:: TASK PROMPT ::
State only the number of lines below where the word "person" is found.

:: COLLECTED MATERIAL ::
::::::::::

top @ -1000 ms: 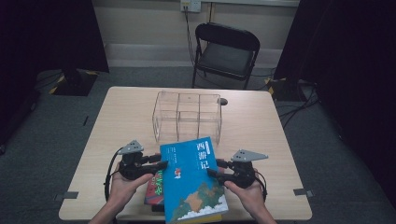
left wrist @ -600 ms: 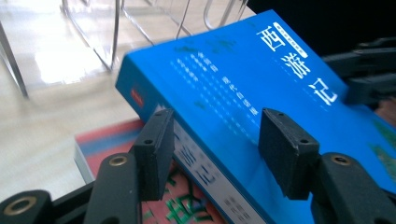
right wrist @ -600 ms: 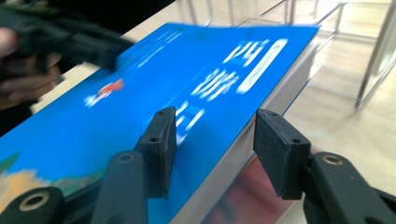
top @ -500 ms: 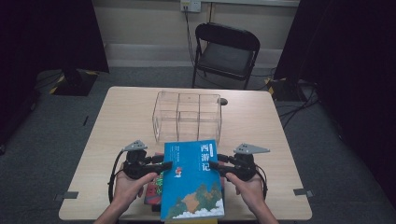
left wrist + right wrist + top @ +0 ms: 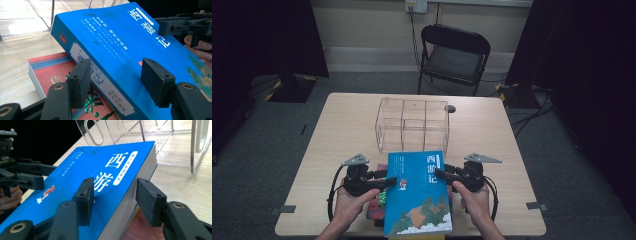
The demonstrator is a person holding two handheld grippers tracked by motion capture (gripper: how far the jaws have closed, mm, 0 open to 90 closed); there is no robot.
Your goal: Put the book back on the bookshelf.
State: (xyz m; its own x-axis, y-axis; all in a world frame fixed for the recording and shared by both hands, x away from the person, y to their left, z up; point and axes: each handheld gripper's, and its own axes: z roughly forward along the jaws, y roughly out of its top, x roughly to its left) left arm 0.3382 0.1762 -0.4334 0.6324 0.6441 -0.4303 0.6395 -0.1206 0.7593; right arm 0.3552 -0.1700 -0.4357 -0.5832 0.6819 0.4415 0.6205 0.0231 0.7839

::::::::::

:: ANSWER SECTION ::
2